Spring Picks at the Santa Monica Farmers' Market
What's in Season at the Local Markets
Posted Apr. 12, 2011, 12:13 pm
Anne Nagamoto / Mirror Contributor
Spring has arrived at our farmers' markets, and many seasonal vegetables are beginning to peak. Here's a quick look at some springtime treats that you'll see for just a short time at the markets:
"The real sign that spring has come is when the fava beans show up," said Santa Monica Farmers' Market Supervisor Laura Avery. "They're a traditional favorite, especially in Italy - they go nuts when the fava beans come." At our farmers' markets, some farmers already have the beans while others have only the tendrils for now and will soon be bringing the beans. "Not too many people know about the tendrils; they just wait for the beans. But chefs are buying lots of tendrils," said Carter Clary of McGrath Family Farms in Camarillo. "I'm not the best cook, so I just eat the tendrils raw. They taste just like the beans and they make a good snack while I'm working out in the field," he said.
Spring onions and garlic
These are simply onions and garlic that are pulled out of the ground at a young stage, when their tops are still green and the bulbs are fresh, tender, juicy and flavorful. Spring garlic look like scallions, with green tops and slender, white bulbs that haven't yet matured into the garlic heads we're used to seeing. They have very fragrant roots, which some chefs like to use in their dishes. "Green garlic is exquisite; the flavor is subtle, not as strong as [regular] garlic, said Adina Rimmon of Schaner Farms. "At this time of year, I use spring onions and spring garlic in all my soups. They add such richness and flavor that I don't need to use broth."
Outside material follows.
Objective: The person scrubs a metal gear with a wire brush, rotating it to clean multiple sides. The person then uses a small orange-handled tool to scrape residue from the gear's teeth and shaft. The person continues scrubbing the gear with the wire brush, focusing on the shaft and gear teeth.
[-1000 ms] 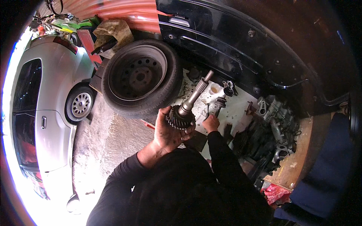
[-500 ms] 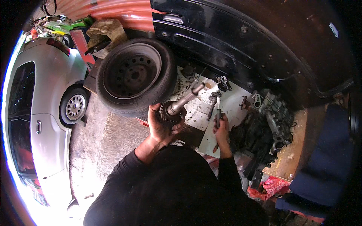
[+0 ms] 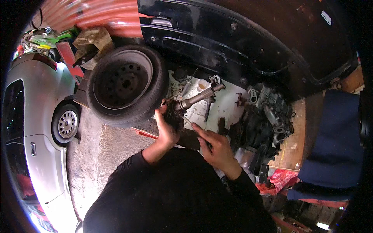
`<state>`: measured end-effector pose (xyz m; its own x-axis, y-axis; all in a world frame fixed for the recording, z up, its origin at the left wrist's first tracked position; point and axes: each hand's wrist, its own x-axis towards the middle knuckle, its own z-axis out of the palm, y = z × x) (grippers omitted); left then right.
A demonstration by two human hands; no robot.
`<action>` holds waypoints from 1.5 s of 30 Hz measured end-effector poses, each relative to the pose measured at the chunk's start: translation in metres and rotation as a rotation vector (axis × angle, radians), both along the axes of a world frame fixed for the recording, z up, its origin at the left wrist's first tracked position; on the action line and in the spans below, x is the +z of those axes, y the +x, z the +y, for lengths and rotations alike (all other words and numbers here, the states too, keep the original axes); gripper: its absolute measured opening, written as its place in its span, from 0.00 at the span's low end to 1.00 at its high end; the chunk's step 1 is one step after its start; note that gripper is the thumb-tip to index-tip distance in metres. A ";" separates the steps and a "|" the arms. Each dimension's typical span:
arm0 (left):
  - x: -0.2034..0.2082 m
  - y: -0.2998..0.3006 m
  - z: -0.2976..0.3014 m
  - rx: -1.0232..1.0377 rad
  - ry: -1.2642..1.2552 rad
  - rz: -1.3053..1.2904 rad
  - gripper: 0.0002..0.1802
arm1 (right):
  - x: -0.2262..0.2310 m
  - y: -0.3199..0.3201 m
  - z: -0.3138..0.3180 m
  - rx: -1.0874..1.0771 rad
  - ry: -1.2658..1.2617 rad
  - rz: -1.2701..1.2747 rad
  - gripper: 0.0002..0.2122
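My left hand (image 3: 168, 134) is wrapped round the toothed gear end of a steel gear shaft (image 3: 196, 99). Its bare, splined length points up and to the right over the white board (image 3: 229, 103). Close by, my right hand (image 3: 219, 151) is closed on a slim tool (image 3: 188, 121). The tool's pale end reaches to the gear's lower right side; the rest is mostly hidden by the fingers, so its kind is unclear. Beyond the shaft, a smaller dark shaft part (image 3: 208, 108) lies on the board beside a small cup (image 3: 202, 85) of brownish liquid.
A wheel with its tyre (image 3: 126, 83) lies left of my hands. Greasy metal housings (image 3: 268, 116) crowd the right. Behind stands a black vehicle panel (image 3: 217, 42). A silver car (image 3: 42, 116) is at far left, a red bag (image 3: 283, 180) at lower right.
My right hand has lifted the slim tool off the board area and brought it left against the gear. The gear shaft has tilted lower to the right. The whole view has shifted slightly.
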<state>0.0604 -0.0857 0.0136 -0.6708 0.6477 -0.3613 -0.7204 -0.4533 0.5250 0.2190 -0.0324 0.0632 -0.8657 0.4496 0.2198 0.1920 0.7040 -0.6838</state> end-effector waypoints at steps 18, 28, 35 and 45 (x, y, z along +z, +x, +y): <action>-0.025 -0.035 -0.007 0.013 0.282 0.101 0.27 | -0.026 -0.003 0.000 -0.129 0.061 0.125 0.24; -0.026 -0.041 -0.009 0.179 0.172 0.523 0.37 | -0.032 -0.014 -0.012 -0.071 0.033 0.216 0.23; -0.007 -0.039 0.004 0.200 0.217 0.534 0.33 | -0.042 -0.018 -0.009 -0.108 0.038 0.212 0.22; -0.014 -0.046 0.033 0.239 0.215 0.589 0.28 | -0.036 -0.019 0.006 -0.211 -0.025 0.171 0.21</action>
This classic spring vegetable is popular at the markets. "We have them only from March til around June; it's a short season," said Jessica Acevedo of Zuckerman Farms in Stockton. At this week's Wednesday market Acevedo had thin, ultra thin, regular size, and jumbo asparagus. She also had the year's first batch of purple asparagus, which sell out quickly and will be available for about 5 more weeks. This year she won't have any white asparagus, due to weather conditions.
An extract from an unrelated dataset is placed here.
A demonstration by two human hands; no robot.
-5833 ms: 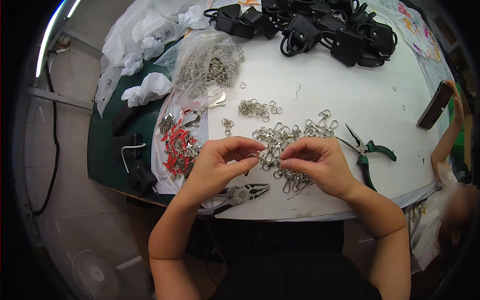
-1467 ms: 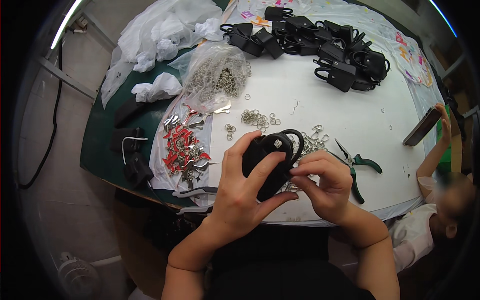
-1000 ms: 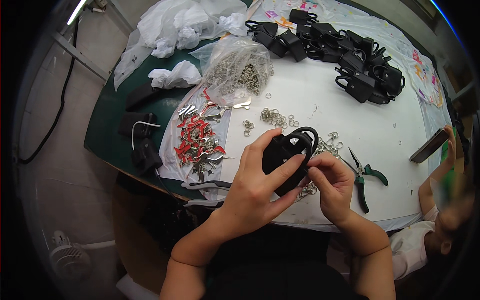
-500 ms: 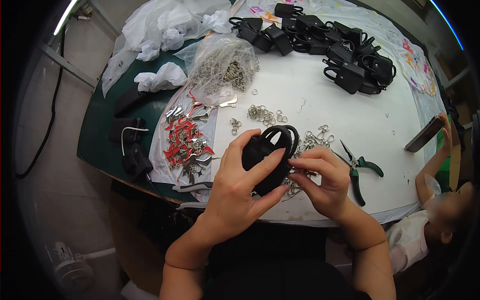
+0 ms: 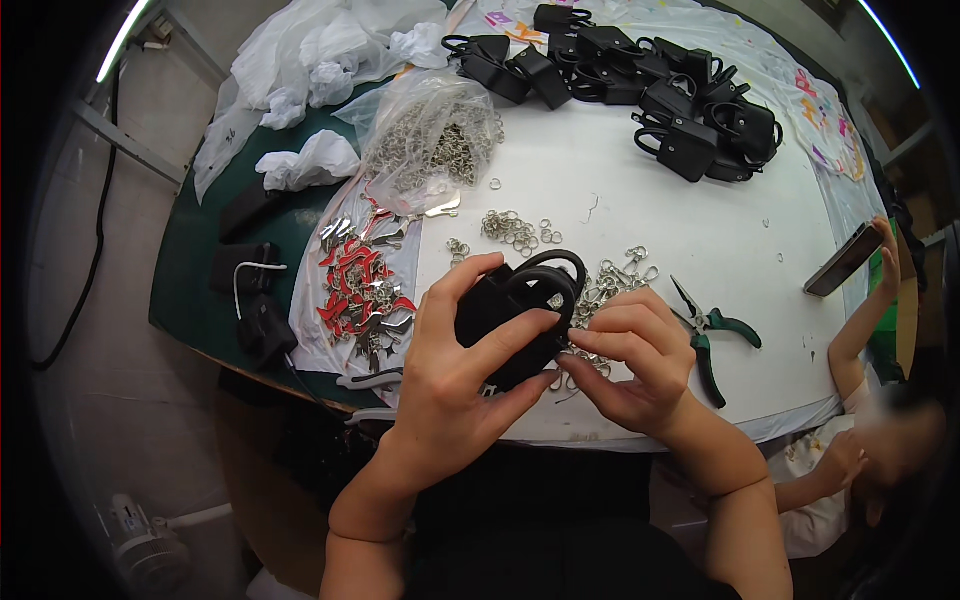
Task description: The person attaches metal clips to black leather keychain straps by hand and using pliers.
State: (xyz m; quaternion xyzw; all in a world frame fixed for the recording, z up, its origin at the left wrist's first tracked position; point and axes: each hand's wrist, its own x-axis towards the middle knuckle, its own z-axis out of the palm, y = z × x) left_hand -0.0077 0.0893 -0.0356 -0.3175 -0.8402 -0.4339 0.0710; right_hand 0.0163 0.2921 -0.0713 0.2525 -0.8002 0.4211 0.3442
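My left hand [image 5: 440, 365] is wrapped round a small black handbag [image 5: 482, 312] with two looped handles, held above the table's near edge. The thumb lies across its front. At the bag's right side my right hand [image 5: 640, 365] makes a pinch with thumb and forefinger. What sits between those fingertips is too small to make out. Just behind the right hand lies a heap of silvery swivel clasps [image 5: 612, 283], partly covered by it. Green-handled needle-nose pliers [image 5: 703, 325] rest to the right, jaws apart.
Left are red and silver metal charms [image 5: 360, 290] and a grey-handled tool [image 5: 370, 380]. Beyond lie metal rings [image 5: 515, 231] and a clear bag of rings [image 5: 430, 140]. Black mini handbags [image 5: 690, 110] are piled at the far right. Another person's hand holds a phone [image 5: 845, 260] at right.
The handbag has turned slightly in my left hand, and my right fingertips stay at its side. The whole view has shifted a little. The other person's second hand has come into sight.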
When choosing asparagus, look for stalks that have a dark green color and closed, tight tips. Like flowers, asparagus stalks need water to stay fresh, so avoid stalks that are dried out, brown or yellow at the bottom. "Usually, the thicker the stalks, the more meat, flavor and sweetness they'll have. People think the thicker ones aren't as tender, but they really are," said Acevedo, who says asparagus is also very good eaten raw.
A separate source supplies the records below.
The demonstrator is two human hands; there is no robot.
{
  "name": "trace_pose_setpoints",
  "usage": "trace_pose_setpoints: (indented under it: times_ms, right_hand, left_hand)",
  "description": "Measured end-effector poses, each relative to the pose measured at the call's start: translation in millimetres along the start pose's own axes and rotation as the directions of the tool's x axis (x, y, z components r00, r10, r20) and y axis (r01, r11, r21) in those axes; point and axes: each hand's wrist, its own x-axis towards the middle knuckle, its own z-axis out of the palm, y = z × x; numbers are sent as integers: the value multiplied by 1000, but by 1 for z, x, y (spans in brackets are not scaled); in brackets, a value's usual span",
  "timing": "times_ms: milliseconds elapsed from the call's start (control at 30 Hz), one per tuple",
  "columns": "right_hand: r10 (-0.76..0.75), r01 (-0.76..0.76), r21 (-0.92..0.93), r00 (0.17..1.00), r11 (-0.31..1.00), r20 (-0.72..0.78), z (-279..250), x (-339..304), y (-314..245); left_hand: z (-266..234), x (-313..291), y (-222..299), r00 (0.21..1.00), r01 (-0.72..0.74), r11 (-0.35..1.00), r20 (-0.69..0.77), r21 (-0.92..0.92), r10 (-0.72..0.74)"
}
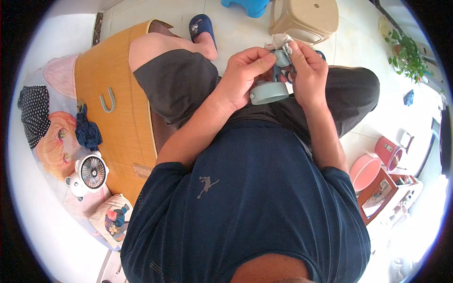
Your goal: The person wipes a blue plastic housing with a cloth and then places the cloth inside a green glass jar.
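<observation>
grey-green lid (270, 93) | left hand (245, 73) pinching its upper part (282, 59) | right hand (307, 70) pinching crumpled whitish cloth (281, 40)

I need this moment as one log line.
left hand: holds round grey-green plastic lid | right hand: pinches crumpled whitish cloth or tissue against lid's upper part | nearby: U-shaped grey-green piece on tan mat

Round grey-green lid (270, 93), held up, whitish cloth (281, 40) (crumpled) at far end
</observation>
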Motion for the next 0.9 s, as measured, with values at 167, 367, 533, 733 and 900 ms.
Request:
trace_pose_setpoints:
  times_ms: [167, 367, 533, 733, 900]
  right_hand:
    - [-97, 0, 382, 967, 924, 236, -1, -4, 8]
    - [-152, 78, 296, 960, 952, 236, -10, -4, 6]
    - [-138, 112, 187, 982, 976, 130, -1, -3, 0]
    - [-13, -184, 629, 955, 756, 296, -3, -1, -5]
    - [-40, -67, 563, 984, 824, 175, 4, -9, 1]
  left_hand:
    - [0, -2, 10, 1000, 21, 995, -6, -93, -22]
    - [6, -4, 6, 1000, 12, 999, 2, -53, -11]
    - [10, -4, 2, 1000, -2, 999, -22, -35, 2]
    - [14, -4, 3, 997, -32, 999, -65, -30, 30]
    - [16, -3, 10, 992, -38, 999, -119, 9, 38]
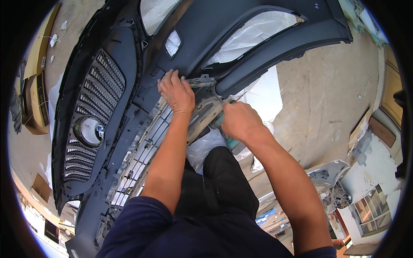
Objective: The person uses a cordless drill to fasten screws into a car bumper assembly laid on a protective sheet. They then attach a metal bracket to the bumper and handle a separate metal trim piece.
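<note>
A large dark grey car bumper cover [193,38] lies with its inner side up in front of me. Set into it is a slatted lower grille [148,144] with a dusty, pale frame. My left hand [177,92] lies on the grille's upper end, fingers stretched out over the edge where it meets the bumper. To the right of it, my right hand [240,121] is closed round a teal and black power drill [234,145]. Most of the drill is covered by my hand, and a thin bit shows above the knuckles. Whether the bit touches the frame I cannot tell.
Another slatted grille [101,86] with a round emblem mount spans the bumper's left part. Clear plastic wrap [202,148] lies by my knees. Opened cardboard boxes [38,94] stand at the far left. A pale used car part [329,172] and a framed window [374,210] are at the right.
</note>
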`<move>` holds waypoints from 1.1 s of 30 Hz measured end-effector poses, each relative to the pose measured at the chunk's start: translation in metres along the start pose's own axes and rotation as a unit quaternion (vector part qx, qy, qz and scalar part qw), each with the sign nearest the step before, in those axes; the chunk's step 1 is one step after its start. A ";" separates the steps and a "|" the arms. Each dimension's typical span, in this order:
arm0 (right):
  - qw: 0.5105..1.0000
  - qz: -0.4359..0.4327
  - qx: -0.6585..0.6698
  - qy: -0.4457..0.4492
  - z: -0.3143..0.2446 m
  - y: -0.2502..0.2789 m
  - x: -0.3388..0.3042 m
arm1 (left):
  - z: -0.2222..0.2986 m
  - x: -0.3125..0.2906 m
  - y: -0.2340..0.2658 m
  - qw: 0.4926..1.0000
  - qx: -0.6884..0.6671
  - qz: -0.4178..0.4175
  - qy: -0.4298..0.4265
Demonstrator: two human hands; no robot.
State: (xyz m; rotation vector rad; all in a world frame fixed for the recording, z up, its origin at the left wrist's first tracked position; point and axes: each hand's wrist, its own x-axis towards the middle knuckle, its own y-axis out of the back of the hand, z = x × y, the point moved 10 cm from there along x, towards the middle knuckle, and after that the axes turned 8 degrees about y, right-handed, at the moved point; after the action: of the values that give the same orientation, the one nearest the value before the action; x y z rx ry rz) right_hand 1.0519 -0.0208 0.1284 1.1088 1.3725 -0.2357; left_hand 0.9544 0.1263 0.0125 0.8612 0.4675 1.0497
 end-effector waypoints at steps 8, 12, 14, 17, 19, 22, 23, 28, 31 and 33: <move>1.000 0.006 -0.021 0.018 -0.006 0.008 0.004 | -0.018 -0.017 -0.026 0.993 0.093 -0.071 -0.018; 0.997 -0.015 -0.063 0.032 -0.015 0.006 0.004 | -0.023 -0.016 -0.031 0.993 0.092 -0.069 -0.019; 0.995 0.000 -0.081 0.049 -0.014 0.000 0.000 | -0.023 -0.023 -0.032 0.993 0.090 -0.074 -0.014; 0.992 0.006 -0.110 0.056 -0.025 0.002 -0.022 | -0.025 -0.018 -0.034 0.993 0.092 -0.070 -0.009; 0.990 -0.005 -0.121 0.069 -0.033 0.005 -0.028 | -0.024 -0.018 -0.034 0.993 0.090 -0.071 -0.012; 0.989 -0.019 -0.120 0.087 -0.039 0.003 -0.026 | -0.025 -0.020 -0.033 0.993 0.090 -0.074 -0.008; 0.988 -0.021 -0.124 0.089 -0.038 0.000 -0.020 | -0.025 -0.020 -0.033 0.993 0.088 -0.073 -0.007; 0.986 0.004 -0.136 0.097 -0.039 -0.007 0.001 | -0.025 -0.018 -0.033 0.994 0.079 -0.070 -0.009; 0.987 -0.001 -0.131 0.096 -0.044 -0.008 0.011 | -0.026 -0.019 -0.033 0.994 0.078 -0.075 -0.007; 0.988 0.000 -0.124 0.097 -0.047 -0.006 0.015 | -0.026 -0.017 -0.032 0.994 0.078 -0.075 -0.009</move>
State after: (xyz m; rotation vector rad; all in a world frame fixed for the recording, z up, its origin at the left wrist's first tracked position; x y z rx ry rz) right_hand 1.0205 0.0172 0.1214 0.9406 1.5281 0.0450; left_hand 0.9462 0.1138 -0.0297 0.9569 0.5966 0.8753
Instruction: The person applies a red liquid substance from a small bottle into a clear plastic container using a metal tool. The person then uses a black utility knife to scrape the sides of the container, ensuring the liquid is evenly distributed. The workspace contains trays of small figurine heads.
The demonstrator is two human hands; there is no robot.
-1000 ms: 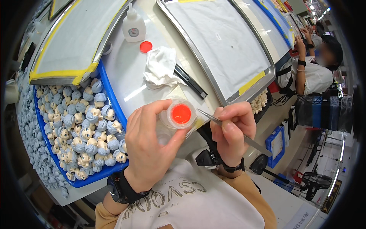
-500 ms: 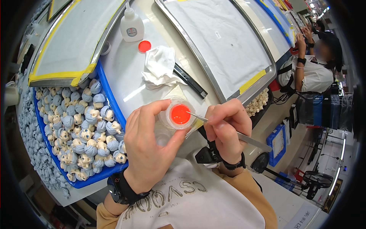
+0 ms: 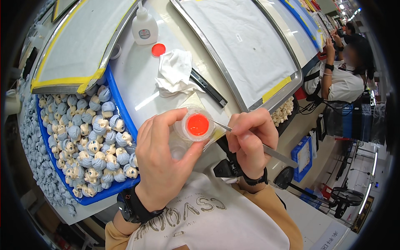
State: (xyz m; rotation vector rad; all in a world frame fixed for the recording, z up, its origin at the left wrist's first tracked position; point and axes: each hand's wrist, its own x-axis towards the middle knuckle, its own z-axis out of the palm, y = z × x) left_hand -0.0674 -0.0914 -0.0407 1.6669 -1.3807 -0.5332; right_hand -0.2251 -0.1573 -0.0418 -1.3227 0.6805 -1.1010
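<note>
My left hand (image 3: 160, 160) is wrapped round a small clear plastic jar (image 3: 190, 111), thumb and forefinger on opposite sides. Bright orange-red paint (image 3: 197, 125) fills the open jar. My right hand (image 3: 254, 141) pinches a thin metal spatula (image 3: 282, 157), its flat end sticking out past the palm. The narrow tip of the spatula is at the jar's right rim, off the paint's middle. Beyond the jar lie a crumpled white cloth (image 3: 175, 71), a black-handled cutter knife (image 3: 208, 88) and a round red lid (image 3: 158, 50).
On the left, a blue tray (image 3: 121, 110) holds many small doll heads with grey-blue hair. Paper-covered metal trays (image 3: 250, 54) stand ahead, one at left, one at right. A white squeeze bottle (image 3: 144, 29) stands at the back. At far right another person (image 3: 346, 75) sits.
My right hand has shifted slightly right, drawing the spatula tip from over the paint to the jar's rim. My left hand and the jar have hardly moved.
</note>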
It's been a good year for artichokes, said Victoria Sarquilla of Life's A Choke Farms in Los Osos and Lompoc. She sells a variety called Lyon, which grows huge, thanks to the sandy soil and ocean breeze in Lompoc. She also has green and purple baby artichokes, which she says have a stronger artichoke flavor than the bigger ones. To prepare baby artichokes, trim the tough tops and bottoms and peel the outer leaves until there are only tender leaves. Steam for 15 to 20 minutes and eat them whole, said Sarquilla. She estimates the artichokes should be available through the end of summer.
The year's first batch of English peas from Tutti Frutti Certified Organic Farms arrived at the farmers' markets this week and was snapped up in 20 minutes by local chefs, said Tutti Frutti's Barbara Whyman at the Wednesday market. "It's our most popular pea; people like their strong pea flavor," she said. English peas need to be shelled; many farmers are also bringing sugar snap peas and snow peas, which have edible pods. Tutti Frutti's fresh peas should be in season through May or June, said Whyman. Pea tendrils are also sold by a few farmers.
Lilacs and cherry blossoms
Some farmers are bringing in spring flowers along with their vegetables. Walk past a container of lilacs and you'll be seduced by their heady fragrance and colorful blossoms. Tall stems of pussy willows also make an appearance this time of year, and cherry blossoms and plum blossoms, still on the branch, hold the promise of early summer fruit still to come.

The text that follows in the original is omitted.